• [EXERCISE]: Reproduce every entry exactly and leave its pictures out.

• [DATA RECORDS]:
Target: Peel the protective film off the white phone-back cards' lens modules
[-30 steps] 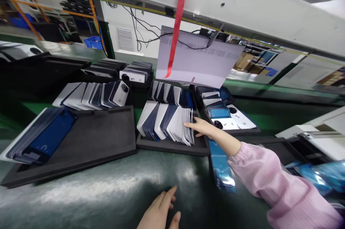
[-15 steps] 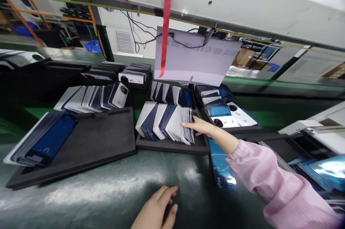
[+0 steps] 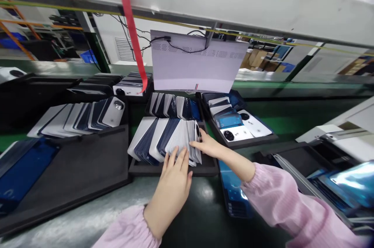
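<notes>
A row of white and dark blue phone back covers (image 3: 157, 139) leans on edge in a black foam tray (image 3: 175, 170). At the right end of that row, my right hand (image 3: 208, 145) grips several of the covers, its thumb across their edges and its other fingers at the outermost face. My left hand (image 3: 172, 178) is stretched out open, fingertips at the lower front edges of the same row. Whether those fingertips press on the covers I cannot tell. Behind stands a second row of covers (image 3: 172, 106), touched by neither hand.
To the left lies a larger black tray (image 3: 96, 154) with a fanned row of covers (image 3: 78, 117) behind it. On the right are a tray of white covers (image 3: 238, 133) and blue film-covered panels (image 3: 233, 189). A red strap (image 3: 131, 26) hangs from the overhead beam.
My left hand has moved up and forward from the bench front to the covers. My right hand stays at the row's right end. The whole view has shifted somewhat.
</notes>
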`<state>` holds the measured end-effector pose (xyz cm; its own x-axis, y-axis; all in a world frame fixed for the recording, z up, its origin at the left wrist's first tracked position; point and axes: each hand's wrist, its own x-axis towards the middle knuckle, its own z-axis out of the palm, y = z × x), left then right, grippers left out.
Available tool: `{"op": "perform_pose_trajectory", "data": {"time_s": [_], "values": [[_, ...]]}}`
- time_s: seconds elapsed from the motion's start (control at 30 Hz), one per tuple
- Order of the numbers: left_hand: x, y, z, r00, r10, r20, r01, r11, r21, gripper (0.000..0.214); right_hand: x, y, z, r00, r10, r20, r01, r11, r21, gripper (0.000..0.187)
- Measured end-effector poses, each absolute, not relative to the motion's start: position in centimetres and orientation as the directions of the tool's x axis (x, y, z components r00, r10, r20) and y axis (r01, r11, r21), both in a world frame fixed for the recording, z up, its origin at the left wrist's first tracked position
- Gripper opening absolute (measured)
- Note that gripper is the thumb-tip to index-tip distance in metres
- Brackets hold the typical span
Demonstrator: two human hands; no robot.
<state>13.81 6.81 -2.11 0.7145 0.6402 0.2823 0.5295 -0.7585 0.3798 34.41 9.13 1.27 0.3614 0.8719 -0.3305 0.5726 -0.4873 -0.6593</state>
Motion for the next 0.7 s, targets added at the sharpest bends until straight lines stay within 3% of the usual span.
{"op": "perform_pose_trajectory", "data": {"time_s": [0.2,0.27,0.37,0.53,0.7], "values": [[13.3,7.5,-2.4,0.764,0.594,0.253,0.512,-0.796,0.323,0.051,34.4,7.5,1.5,0.348,0.924,-0.159,0.676,-0.364,-0.64,0.052],[13.1,7.6,-2.3,0.771,0.588,0.244,0.509,-0.8,0.319,0.05,34.2,6.9,1.7,0.327,0.935,-0.14,0.719,-0.342,-0.605,0.043],[13.2,7.5,-2.3,0.771,0.59,0.239,0.513,-0.799,0.314,0.049,34.1,6.9,1.9,0.307,0.932,-0.193,0.765,-0.363,-0.532,0.028],[13.4,7.3,-2.8,0.77,0.59,0.244,0.529,-0.803,0.275,0.054,34.1,7.9,2.1,0.308,0.904,-0.296,0.777,-0.419,-0.47,0.043],[13.3,7.4,-2.8,0.781,0.582,0.228,0.532,-0.81,0.246,0.055,34.8,8.0,2.0,0.304,0.893,-0.331,0.746,-0.439,-0.5,0.046]]}}
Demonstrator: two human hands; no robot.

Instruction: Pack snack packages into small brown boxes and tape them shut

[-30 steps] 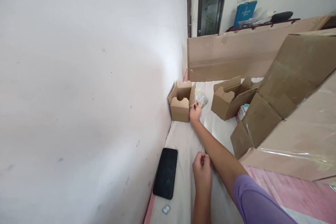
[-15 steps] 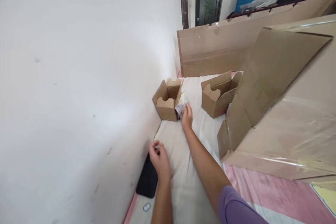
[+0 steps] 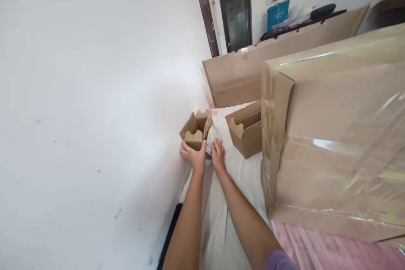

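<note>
A small open cardboard box [image 3: 195,131] stands on the white sheet [image 3: 221,219] against the wall. My left hand [image 3: 193,155] grips the near side of that box, fingers wrapped around its front corner. My right hand [image 3: 217,152] rests just to its right with fingers down on a crinkly white plastic packet [image 3: 211,138] that lies beside the box's open flap. A second open cardboard box [image 3: 247,128] stands a short way to the right of my hands.
A large taped carton [image 3: 335,135] fills the right side, close to my right arm. A long flat carton [image 3: 272,67] lies behind the small boxes. The white wall [image 3: 95,114] runs along the left. A black phone [image 3: 169,236] lies by my left forearm.
My left hand has moved forward from the phone to the small box and taken hold of it. My right hand stays at the packet. The view has swung left and closer.
</note>
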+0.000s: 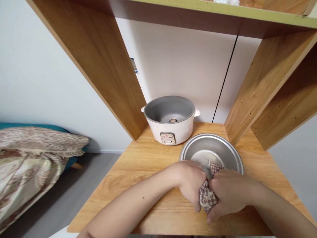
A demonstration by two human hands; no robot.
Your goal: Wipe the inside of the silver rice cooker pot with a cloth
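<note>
Both my hands are closed on a brown-and-white patterned cloth, which is bunched between them. My left hand grips it from the left, and my right hand from the right. They are over the near rim of a round metal inner pot, and a corner of the cloth hangs inside it. The pot stands upright on the wooden desktop. Behind it and to the left is a white rice cooker body, lidless, with its grey inside and central heating part showing. My hands hide the pot's near rim.
The wooden desktop lies between upright wooden panels, with a shelf above. A white wall is behind the cooker. At the left, a patterned blanket covers blue furniture on a grey floor.
</note>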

• [THE ANSWER]:
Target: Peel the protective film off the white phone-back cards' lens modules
[-30 steps] 
[-15 steps] 
[+0 steps] 
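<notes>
A row of white and dark blue phone back covers (image 3: 157, 139) leans on edge in a black foam tray (image 3: 175, 170). At the right end of that row, my right hand (image 3: 208, 145) grips several of the covers, its thumb across their edges and its other fingers at the outermost face. My left hand (image 3: 172, 178) is stretched out open, fingertips at the lower front edges of the same row. Whether those fingertips press on the covers I cannot tell. Behind stands a second row of covers (image 3: 172, 106), touched by neither hand.
To the left lies a larger black tray (image 3: 96, 154) with a fanned row of covers (image 3: 78, 117) behind it. On the right are a tray of white covers (image 3: 238, 133) and blue film-covered panels (image 3: 233, 189). A red strap (image 3: 131, 26) hangs from the overhead beam.
My left hand has moved up and forward from the bench front to the covers. My right hand stays at the row's right end. The whole view has shifted somewhat.
</notes>
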`<state>` holds the measured end-effector pose (xyz cm; its own x-axis, y-axis; all in a world frame fixed for the recording, z up, its origin at the left wrist's first tracked position; point and axes: each hand's wrist, its own x-axis towards the middle knuckle, its own z-axis out of the palm, y = z × x), left then right, grippers left out.
Available tool: `{"op": "perform_pose_trajectory", "data": {"time_s": [_], "values": [[_, ...]]}}`
- time_s: seconds elapsed from the motion's start (control at 30 Hz), one per tuple
- Order of the numbers: left_hand: x, y, z, r00, r10, r20, r01, r11, r21, gripper (0.000..0.214); right_hand: x, y, z, r00, r10, r20, r01, r11, r21, gripper (0.000..0.187)
- Measured end-effector poses, each absolute, not relative to the motion's start: position in centimetres and orientation as the directions of the tool's x axis (x, y, z components r00, r10, r20) and y axis (r01, r11, r21), both in a world frame fixed for the recording, z up, its origin at the left wrist's first tracked position
- Gripper opening absolute (measured)
- Note that gripper is the thumb-tip to index-tip distance in metres
- Brackets hold the typical span
Demonstrator: two human hands; no robot.
<state>13.81 6.81 -2.11 0.7145 0.6402 0.2823 0.5295 -0.7585 0.3798 34.41 9.13 1.27 0.3614 0.8719 -0.3305 0.5726 -0.4873 -0.6593</state>
Motion for the next 0.7 s, targets added at the sharpest bends until straight lines stay within 3% of the usual span.
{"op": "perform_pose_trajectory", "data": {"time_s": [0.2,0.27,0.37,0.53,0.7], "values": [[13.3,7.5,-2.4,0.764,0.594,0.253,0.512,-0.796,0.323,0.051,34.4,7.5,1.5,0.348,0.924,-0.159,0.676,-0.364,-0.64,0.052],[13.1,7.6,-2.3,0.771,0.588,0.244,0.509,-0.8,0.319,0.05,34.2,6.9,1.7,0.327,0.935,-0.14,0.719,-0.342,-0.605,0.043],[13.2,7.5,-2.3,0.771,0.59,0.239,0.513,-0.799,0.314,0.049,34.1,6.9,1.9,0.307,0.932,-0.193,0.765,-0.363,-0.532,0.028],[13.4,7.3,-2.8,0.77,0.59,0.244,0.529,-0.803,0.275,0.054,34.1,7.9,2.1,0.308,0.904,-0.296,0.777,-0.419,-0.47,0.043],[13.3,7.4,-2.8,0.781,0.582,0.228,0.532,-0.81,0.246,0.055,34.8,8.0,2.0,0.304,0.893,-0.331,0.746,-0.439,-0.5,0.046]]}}
Demonstrator: two human hands; no robot.

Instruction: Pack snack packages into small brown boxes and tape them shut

[-30 steps] 
[-15 steps] 
[+0 steps] 

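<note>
A small open cardboard box [image 3: 195,131] stands on the white sheet [image 3: 221,219] against the wall. My left hand [image 3: 193,155] grips the near side of that box, fingers wrapped around its front corner. My right hand [image 3: 217,152] rests just to its right with fingers down on a crinkly white plastic packet [image 3: 211,138] that lies beside the box's open flap. A second open cardboard box [image 3: 247,128] stands a short way to the right of my hands.
A large taped carton [image 3: 335,135] fills the right side, close to my right arm. A long flat carton [image 3: 272,67] lies behind the small boxes. The white wall [image 3: 95,114] runs along the left. A black phone [image 3: 169,236] lies by my left forearm.
My left hand has moved forward from the phone to the small box and taken hold of it. My right hand stays at the packet. The view has swung left and closer.
</note>
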+0.000s: 
A demonstration by two human hands; no robot.
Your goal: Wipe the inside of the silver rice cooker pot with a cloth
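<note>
Both my hands are closed on a brown-and-white patterned cloth, which is bunched between them. My left hand grips it from the left, and my right hand from the right. They are over the near rim of a round metal inner pot, and a corner of the cloth hangs inside it. The pot stands upright on the wooden desktop. Behind it and to the left is a white rice cooker body, lidless, with its grey inside and central heating part showing. My hands hide the pot's near rim.
The wooden desktop lies between upright wooden panels, with a shelf above. A white wall is behind the cooker. At the left, a patterned blanket covers blue furniture on a grey floor.
</note>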

Nothing more remains to be added to the answer.